**Exercise brief**
Copy verbatim the block of lines in the entries below whose first line contains "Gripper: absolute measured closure" and whose last line contains "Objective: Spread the". Leave out all other lines.
******************************
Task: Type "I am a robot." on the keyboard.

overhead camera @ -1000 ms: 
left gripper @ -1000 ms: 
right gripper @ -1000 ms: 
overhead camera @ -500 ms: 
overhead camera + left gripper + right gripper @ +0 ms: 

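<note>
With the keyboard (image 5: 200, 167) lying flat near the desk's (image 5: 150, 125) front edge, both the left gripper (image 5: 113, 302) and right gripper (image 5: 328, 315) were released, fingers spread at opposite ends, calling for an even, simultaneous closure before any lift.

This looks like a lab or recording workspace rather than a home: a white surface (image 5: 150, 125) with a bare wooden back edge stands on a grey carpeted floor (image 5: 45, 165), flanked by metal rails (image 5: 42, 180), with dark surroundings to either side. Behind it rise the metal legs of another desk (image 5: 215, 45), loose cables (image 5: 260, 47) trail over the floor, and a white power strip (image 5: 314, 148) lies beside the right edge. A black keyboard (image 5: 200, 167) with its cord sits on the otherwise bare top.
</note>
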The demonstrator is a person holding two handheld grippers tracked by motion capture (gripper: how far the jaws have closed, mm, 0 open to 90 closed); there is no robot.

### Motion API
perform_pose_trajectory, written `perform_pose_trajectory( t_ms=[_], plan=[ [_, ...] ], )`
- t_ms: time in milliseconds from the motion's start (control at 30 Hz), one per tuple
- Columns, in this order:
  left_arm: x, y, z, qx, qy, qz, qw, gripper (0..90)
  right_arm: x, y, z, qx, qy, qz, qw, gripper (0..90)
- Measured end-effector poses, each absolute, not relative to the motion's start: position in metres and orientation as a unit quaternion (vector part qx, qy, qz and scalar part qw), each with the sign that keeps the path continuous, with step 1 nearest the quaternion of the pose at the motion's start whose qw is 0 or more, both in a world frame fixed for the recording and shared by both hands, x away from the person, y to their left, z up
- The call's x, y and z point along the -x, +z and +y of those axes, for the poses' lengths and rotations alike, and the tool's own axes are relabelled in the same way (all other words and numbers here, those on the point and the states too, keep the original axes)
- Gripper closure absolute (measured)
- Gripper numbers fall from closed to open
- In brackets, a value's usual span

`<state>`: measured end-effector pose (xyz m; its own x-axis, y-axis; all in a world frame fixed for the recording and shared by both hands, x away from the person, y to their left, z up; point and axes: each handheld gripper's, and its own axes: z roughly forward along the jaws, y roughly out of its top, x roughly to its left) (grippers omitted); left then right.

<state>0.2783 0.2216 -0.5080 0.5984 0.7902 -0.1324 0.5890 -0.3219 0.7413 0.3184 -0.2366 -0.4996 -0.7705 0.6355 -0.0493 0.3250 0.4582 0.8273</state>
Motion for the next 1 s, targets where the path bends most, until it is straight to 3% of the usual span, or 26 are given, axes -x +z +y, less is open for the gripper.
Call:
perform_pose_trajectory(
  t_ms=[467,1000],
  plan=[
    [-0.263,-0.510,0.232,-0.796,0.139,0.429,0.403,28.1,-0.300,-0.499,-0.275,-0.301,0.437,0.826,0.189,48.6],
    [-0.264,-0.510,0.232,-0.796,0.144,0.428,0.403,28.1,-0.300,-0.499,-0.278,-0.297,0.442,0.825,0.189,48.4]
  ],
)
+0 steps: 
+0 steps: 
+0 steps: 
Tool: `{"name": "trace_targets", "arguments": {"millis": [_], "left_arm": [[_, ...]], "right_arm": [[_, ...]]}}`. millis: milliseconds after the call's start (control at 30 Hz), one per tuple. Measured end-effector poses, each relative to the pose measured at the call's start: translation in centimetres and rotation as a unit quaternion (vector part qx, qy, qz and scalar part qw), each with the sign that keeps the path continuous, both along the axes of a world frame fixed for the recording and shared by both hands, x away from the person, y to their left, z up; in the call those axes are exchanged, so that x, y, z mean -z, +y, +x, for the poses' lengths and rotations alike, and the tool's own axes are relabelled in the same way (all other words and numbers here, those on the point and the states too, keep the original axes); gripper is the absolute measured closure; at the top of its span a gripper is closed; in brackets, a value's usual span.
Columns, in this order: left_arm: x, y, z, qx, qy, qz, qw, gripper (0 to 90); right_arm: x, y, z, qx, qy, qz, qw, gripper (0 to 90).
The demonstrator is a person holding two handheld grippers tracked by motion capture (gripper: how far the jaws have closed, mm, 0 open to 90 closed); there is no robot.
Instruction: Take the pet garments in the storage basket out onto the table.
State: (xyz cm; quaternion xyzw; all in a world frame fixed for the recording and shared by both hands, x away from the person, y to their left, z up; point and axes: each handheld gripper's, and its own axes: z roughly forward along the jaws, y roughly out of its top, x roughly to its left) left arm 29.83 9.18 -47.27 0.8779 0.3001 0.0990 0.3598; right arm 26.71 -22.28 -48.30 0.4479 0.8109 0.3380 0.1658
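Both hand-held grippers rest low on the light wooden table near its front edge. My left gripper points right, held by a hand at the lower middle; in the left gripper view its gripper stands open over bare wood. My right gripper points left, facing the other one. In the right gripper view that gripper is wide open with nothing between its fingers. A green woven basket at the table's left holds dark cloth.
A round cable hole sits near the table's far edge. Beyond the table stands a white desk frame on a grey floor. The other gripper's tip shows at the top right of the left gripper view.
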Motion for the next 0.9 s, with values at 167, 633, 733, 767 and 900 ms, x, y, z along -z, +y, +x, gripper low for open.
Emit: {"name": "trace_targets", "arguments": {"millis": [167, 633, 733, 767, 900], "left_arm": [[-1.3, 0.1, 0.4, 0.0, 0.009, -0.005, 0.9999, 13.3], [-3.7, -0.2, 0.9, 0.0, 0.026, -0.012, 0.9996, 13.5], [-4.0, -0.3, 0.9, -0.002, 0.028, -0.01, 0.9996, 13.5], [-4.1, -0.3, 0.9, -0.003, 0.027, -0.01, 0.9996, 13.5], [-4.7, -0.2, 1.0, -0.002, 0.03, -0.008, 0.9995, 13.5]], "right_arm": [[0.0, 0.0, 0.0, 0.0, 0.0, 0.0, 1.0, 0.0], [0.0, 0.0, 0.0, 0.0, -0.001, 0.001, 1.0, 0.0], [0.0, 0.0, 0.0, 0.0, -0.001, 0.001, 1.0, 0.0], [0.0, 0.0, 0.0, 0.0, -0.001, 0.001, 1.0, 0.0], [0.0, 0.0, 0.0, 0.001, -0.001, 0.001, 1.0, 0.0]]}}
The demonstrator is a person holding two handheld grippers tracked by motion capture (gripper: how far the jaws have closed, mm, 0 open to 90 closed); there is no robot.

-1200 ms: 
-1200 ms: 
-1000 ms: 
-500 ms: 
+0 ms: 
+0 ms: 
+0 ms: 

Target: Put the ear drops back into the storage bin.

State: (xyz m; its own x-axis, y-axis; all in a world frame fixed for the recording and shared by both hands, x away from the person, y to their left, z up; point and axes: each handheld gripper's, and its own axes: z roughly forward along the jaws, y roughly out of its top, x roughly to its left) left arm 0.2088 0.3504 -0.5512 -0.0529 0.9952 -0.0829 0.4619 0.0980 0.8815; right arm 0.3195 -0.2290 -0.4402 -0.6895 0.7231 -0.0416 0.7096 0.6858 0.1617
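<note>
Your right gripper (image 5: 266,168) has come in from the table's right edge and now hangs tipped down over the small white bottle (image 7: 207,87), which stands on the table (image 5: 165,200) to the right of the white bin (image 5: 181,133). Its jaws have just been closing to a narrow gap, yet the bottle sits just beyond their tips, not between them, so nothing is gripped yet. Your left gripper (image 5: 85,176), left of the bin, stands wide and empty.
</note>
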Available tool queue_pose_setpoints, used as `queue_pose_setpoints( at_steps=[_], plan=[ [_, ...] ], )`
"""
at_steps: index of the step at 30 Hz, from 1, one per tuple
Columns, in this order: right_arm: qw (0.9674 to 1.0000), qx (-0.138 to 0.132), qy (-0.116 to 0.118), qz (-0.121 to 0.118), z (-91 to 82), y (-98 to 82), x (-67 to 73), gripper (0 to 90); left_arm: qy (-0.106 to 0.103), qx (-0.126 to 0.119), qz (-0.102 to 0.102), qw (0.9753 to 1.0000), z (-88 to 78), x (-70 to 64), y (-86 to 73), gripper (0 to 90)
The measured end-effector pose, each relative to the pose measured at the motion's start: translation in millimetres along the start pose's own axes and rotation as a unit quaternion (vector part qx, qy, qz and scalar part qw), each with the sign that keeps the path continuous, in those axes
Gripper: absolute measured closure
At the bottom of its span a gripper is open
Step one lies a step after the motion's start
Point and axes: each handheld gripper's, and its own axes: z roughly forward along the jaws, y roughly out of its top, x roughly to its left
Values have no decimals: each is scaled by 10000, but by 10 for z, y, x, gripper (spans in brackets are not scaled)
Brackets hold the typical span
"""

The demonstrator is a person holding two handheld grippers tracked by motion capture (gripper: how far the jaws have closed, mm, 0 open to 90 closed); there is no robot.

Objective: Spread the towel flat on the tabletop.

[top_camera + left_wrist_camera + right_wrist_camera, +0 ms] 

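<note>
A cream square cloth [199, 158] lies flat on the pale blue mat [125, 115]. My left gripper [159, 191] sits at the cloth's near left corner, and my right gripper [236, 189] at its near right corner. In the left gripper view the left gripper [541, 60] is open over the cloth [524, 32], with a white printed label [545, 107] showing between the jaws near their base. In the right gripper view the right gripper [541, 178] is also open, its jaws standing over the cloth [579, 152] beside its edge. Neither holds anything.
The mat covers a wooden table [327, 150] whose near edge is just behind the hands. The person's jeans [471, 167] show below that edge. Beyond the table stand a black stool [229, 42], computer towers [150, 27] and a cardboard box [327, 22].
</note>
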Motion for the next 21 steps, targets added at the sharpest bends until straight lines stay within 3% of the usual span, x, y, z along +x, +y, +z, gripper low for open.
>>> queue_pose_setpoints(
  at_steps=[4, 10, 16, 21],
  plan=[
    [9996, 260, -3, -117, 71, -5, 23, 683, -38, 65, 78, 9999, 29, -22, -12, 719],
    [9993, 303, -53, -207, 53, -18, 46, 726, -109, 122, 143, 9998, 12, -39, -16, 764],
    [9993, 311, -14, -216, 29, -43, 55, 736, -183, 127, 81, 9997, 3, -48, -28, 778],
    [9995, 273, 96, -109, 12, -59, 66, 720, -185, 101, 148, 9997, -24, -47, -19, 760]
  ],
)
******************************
**Response for this exercise**
Gripper: absolute measured closure
At the bottom of its span a gripper is open
Step one lies a step after the motion's start
Point and axes: each handheld gripper's, and its own axes: z roughly forward along the jaws, y roughly out of its top, x roughly to its left
Values have no decimals: each is scaled by 10000, but by 10 for z, y, x, gripper (spans in brackets are not scaled)
Brackets hold the typical span
"""

The demonstrator is a person holding two handheld grippers tracked by motion capture (gripper: how far the jaws have closed, mm, 0 open to 90 closed); there is no robot.

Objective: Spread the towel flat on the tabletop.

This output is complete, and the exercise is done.